Pour jouer Brahms, il faut une certaine robustesse, ce qui fait que les interprétations trop sveltes sont rarement les préférées de ceux qui aiment vraiment ce compositeur, et aussi du rêve et de l'intériorité. Il semble que les deux solistes se soient partagé les qualités nécessaires. Le clarinettiste joue comme s'il improvisait, il donne une impression de rêve, de calme, avec des ondulations qui ne mettent pas vraiment en danger la ligne; quant au pianiste, son jeu est solide, puissant et massif, cette robustesse est toujours en situation et ne trahit pas l'atmosphère crée par la clarinette. En fait, l'entente entre les deux artistes est réelle, quelque opposés que soit les moyens employés, d'ailleurs en relation avec le caractère des deux instruments. Cette version vous amène plus loin que les autres, du moins celles que je connais.

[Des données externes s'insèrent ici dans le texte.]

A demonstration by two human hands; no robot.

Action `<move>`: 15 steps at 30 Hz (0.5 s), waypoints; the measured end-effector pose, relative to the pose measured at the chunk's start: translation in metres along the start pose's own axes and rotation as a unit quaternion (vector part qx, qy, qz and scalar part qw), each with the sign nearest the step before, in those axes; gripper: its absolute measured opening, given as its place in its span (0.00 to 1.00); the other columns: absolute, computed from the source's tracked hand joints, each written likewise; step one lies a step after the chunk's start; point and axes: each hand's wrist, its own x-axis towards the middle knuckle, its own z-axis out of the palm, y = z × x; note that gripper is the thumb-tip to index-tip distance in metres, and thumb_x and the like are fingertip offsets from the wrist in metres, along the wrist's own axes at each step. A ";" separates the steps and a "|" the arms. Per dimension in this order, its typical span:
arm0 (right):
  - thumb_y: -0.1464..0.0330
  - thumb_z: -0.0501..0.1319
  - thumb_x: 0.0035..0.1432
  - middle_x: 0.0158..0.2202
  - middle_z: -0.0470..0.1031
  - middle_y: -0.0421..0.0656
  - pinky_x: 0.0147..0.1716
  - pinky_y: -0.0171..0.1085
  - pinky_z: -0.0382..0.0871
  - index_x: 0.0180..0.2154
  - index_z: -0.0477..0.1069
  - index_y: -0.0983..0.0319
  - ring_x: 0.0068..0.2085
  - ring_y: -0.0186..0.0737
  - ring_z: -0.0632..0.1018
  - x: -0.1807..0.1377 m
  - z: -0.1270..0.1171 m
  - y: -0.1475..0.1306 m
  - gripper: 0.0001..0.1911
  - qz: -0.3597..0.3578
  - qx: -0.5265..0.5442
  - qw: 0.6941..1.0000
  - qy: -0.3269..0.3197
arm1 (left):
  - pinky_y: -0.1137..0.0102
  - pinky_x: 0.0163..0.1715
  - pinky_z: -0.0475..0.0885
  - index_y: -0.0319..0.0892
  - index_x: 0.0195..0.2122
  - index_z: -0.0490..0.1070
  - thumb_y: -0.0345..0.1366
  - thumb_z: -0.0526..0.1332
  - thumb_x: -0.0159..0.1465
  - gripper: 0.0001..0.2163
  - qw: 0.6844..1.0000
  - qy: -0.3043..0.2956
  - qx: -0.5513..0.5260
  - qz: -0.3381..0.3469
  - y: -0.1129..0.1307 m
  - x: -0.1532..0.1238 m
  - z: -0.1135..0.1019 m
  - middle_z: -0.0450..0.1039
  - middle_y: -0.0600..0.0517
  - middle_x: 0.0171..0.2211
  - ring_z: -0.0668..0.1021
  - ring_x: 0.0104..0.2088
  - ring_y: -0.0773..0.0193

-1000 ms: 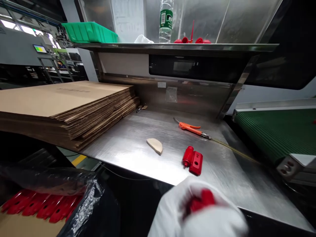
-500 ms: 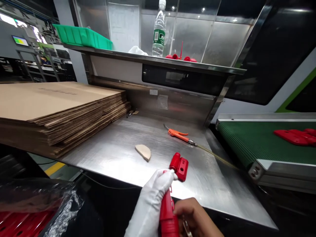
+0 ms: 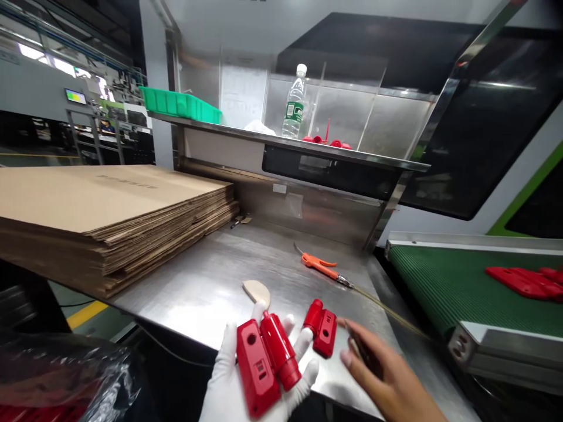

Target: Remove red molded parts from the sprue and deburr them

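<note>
Presently: red part [image 3: 263, 363] resting on open gloved left hand [image 3: 246, 381]; bare right hand [image 3: 382, 375] open, beside second red part [image 3: 321, 330], untouched on table [image 3: 197, 293].

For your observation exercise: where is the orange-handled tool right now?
The orange-handled tool lies on the steel table toward the back, right of the cardboard stack and beyond the small red part.
</note>
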 end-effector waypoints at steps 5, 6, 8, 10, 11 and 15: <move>0.68 0.48 0.63 0.53 0.69 0.60 0.56 0.51 0.65 0.63 0.60 0.74 0.56 0.55 0.71 0.054 -0.018 0.052 0.29 -0.013 -0.212 0.973 0.096 | 0.46 0.39 0.73 0.59 0.68 0.51 0.52 0.54 0.67 0.28 0.999 0.004 0.032 -0.012 0.004 0.002 -0.009 0.78 0.42 0.40 0.82 0.37 0.44; 0.68 0.49 0.62 0.54 0.69 0.60 0.57 0.52 0.64 0.63 0.61 0.73 0.57 0.56 0.69 0.060 -0.014 0.055 0.29 -0.015 -0.212 0.972 0.102 | 0.50 0.36 0.74 0.59 0.67 0.51 0.54 0.53 0.67 0.28 0.999 -0.006 0.038 -0.016 0.003 0.004 -0.013 0.78 0.43 0.36 0.82 0.34 0.47; 0.68 0.49 0.64 0.57 0.67 0.57 0.58 0.50 0.64 0.63 0.60 0.69 0.58 0.54 0.68 0.063 -0.004 0.050 0.28 -0.026 -0.213 0.970 0.111 | 0.56 0.32 0.73 0.57 0.67 0.51 0.56 0.49 0.68 0.28 0.998 -0.031 0.058 -0.004 0.002 0.008 -0.024 0.77 0.45 0.31 0.80 0.28 0.53; 0.66 0.47 0.68 0.57 0.66 0.54 0.55 0.45 0.66 0.62 0.60 0.66 0.55 0.48 0.71 0.059 0.008 0.033 0.25 -0.037 -0.206 0.971 0.117 | 0.60 0.26 0.72 0.54 0.65 0.53 0.58 0.45 0.68 0.28 0.993 -0.058 0.101 0.033 0.004 0.011 -0.035 0.76 0.46 0.29 0.77 0.24 0.54; 0.65 0.45 0.69 0.56 0.67 0.52 0.53 0.42 0.68 0.61 0.61 0.64 0.53 0.44 0.73 0.056 0.015 0.020 0.23 -0.041 -0.202 0.972 0.116 | 0.61 0.24 0.70 0.52 0.64 0.56 0.59 0.44 0.67 0.28 0.988 -0.075 0.127 0.054 0.005 0.013 -0.041 0.76 0.46 0.28 0.76 0.22 0.54; 0.64 0.48 0.71 0.49 0.72 0.46 0.47 0.39 0.70 0.55 0.67 0.59 0.47 0.41 0.76 0.066 0.059 -0.038 0.16 -0.061 -0.220 0.971 0.070 | 0.64 0.20 0.68 0.46 0.50 0.70 0.62 0.46 0.65 0.28 0.971 -0.133 0.182 0.083 0.016 0.017 -0.060 0.76 0.46 0.28 0.76 0.21 0.55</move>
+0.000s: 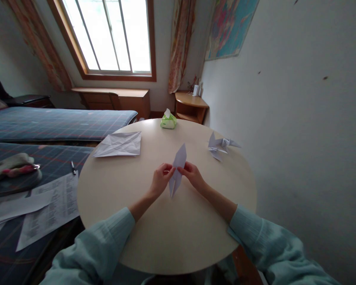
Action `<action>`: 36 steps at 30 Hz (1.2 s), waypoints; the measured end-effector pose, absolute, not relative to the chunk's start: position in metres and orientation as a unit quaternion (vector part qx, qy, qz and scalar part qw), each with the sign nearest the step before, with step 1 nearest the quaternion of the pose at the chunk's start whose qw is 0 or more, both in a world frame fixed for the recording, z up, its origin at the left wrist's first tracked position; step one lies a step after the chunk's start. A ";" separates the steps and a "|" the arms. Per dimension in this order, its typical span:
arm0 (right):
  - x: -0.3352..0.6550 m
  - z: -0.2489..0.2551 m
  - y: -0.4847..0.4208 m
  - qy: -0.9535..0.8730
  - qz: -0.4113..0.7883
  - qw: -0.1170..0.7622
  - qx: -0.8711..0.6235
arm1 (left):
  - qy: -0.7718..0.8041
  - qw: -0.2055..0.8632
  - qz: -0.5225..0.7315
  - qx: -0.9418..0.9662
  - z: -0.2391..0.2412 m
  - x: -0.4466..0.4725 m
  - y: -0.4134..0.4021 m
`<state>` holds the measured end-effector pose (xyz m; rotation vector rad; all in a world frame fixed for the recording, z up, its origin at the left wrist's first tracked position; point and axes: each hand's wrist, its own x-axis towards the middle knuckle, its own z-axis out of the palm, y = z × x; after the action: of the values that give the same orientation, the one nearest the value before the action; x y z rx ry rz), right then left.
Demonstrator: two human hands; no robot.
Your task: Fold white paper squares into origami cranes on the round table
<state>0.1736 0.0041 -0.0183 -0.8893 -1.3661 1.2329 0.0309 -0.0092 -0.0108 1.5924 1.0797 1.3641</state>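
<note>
We face a pale wall [299,130] that runs along our right side. On our left are two beds with plaid covers, the farther bed [56,122] lighter blue and the nearer bed [80,156] darker. Ahead is a bright window [115,35] in a wooden frame, with a patterned curtain [180,47] at its right and another curtain [41,47] at its left. A round cream table [154,237] stands right before us. Beneath the window we see a wooden desk [118,92], and in the corner a small cabinet [192,99]. A colourful map [230,31] hangs on the wall. Printed sheets [53,209] lie on the nearer bed. A creased paper [118,144] lies flat at the table's left, and a folded paper figure [219,145] rests at its right. Our left hand [161,178] and right hand [192,174] are near each other, pinching opposite sides of a narrow folded paper [180,155] over the middle of the table, one pointed end towards the window. We cannot tell whether its lower end touches the tabletop. A green tissue pack [168,121] sits near the far edge. A dark pen [73,168] lies beside the printed sheets.
</note>
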 end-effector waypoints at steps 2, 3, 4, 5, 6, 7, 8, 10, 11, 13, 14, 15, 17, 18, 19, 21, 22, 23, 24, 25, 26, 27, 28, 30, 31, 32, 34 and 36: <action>0.174 -0.019 0.004 -0.576 0.509 0.521 -0.370 | 0.432 0.350 0.549 0.625 -0.011 0.031 -0.009; 0.174 -0.019 0.004 -0.579 0.507 0.520 -0.370 | 0.437 0.336 0.556 0.623 -0.012 0.031 -0.009; 0.174 -0.019 0.004 -0.581 0.505 0.520 -0.370 | 0.438 0.335 0.558 0.620 -0.012 0.031 -0.009; 0.174 -0.019 0.004 -0.582 0.505 0.520 -0.370 | 0.434 0.347 0.557 0.617 -0.011 0.030 -0.009; 0.173 -0.019 0.004 -0.582 0.504 0.520 -0.369 | 0.427 0.367 0.554 0.613 -0.011 0.030 -0.009; 0.173 -0.019 0.003 -0.583 0.504 0.520 -0.370 | 0.420 0.386 0.550 0.610 -0.011 0.030 -0.009; 0.173 -0.018 0.003 -0.583 0.504 0.519 -0.371 | 0.416 0.398 0.548 0.607 -0.011 0.031 -0.009; 0.173 -0.018 0.003 -0.582 0.504 0.517 -0.373 | 0.416 0.401 0.550 0.603 -0.010 0.031 -0.010; 0.174 -0.017 0.003 -0.582 0.506 0.516 -0.372 | 0.416 0.401 0.553 0.600 -0.010 0.031 -0.010; 0.174 -0.017 0.003 -0.579 0.509 0.516 -0.371 | 0.413 0.418 0.551 0.593 -0.010 0.032 -0.010; 0.174 -0.016 0.002 -0.578 0.510 0.517 -0.372 | 0.411 0.431 0.548 0.587 -0.010 0.032 -0.010; 0.174 -0.016 0.002 -0.577 0.509 0.518 -0.373 | 0.410 0.442 0.547 0.580 -0.009 0.032 -0.010; 0.174 -0.016 0.002 -0.577 0.507 0.518 -0.376 | 0.407 0.463 0.549 0.565 -0.008 0.033 -0.010; 0.174 -0.016 0.002 -0.577 0.508 0.517 -0.376 | 0.403 0.475 0.550 0.556 -0.008 0.033 -0.010; 0.173 -0.015 0.002 -0.577 0.509 0.516 -0.376 | 0.399 0.491 0.549 0.546 -0.007 0.033 -0.010; 0.173 -0.016 0.002 -0.577 0.511 0.513 -0.377 | 0.396 0.536 0.534 0.520 -0.006 0.033 -0.010; 0.173 -0.016 0.002 -0.576 0.514 0.511 -0.378 | 0.398 0.562 0.522 0.503 -0.006 0.032 -0.010; 0.173 -0.016 0.002 -0.576 0.516 0.509 -0.378 | 0.402 0.586 0.508 0.486 -0.006 0.032 -0.009; 0.173 -0.016 0.002 -0.574 0.520 0.507 -0.378 | 0.407 0.605 0.496 0.472 -0.005 0.031 -0.009; 0.173 -0.017 0.003 -0.574 0.523 0.506 -0.376 | 0.413 0.616 0.486 0.463 -0.005 0.030 -0.009; 0.173 -0.017 0.003 -0.573 0.527 0.504 -0.374 | 0.418 0.621 0.479 0.458 -0.005 0.029 -0.009; 0.173 -0.017 0.003 -0.572 0.530 0.504 -0.372 | 0.422 0.623 0.475 0.457 -0.006 0.029 -0.009; 0.173 -0.017 0.003 -0.571 0.532 0.504 -0.370 | 0.424 0.623 0.473 0.456 -0.006 0.028 -0.009; 0.173 -0.017 0.003 -0.568 0.537 0.504 -0.367 | 0.425 0.627 0.470 0.453 -0.007 0.028 -0.009; 0.173 -0.016 0.003 -0.567 0.539 0.504 -0.366 | 0.422 0.630 0.472 0.451 -0.007 0.028 -0.008; 0.173 -0.016 0.002 -0.566 0.541 0.504 -0.364 | 0.415 0.633 0.476 0.448 -0.008 0.028 -0.008; 0.173 -0.015 0.002 -0.568 0.545 0.500 -0.360 | 0.403 0.635 0.492 0.437 -0.009 0.028 -0.006; 0.173 -0.015 0.001 -0.568 0.552 0.489 -0.365 | 0.401 0.637 0.507 0.420 -0.010 0.028 -0.005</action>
<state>0.1726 0.0013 -0.0146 -0.8874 -1.3808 1.3416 0.0278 -0.0045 -0.0102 0.9582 0.9169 1.1585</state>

Si le 33 tours se contentait de ces trois quarts d'heure de musique, le CD propose un complément: le trio pour piano, clarinette et violoncelle "Gassenhauer", opus 11, dont il existe aussi une version postérieure où le violon remplace la clarinette. Jacqueline du Pré, l'épouse de Daniel Barenboïm, se joint aux deux solistes présents dans les sonates de Brahms. Je ne peux comparer cette version qu'à une autre, celle de Richard Stoltzman, Rudolf Serkin et Alain Meunier, qui me semble plus puissante et plus rigoureuse. En fait ce sont des interprétations très différentes. Cependant, si on écoute particulièrement les violoncellistes, c'est à du Pré qu'on s'intéressera le plus.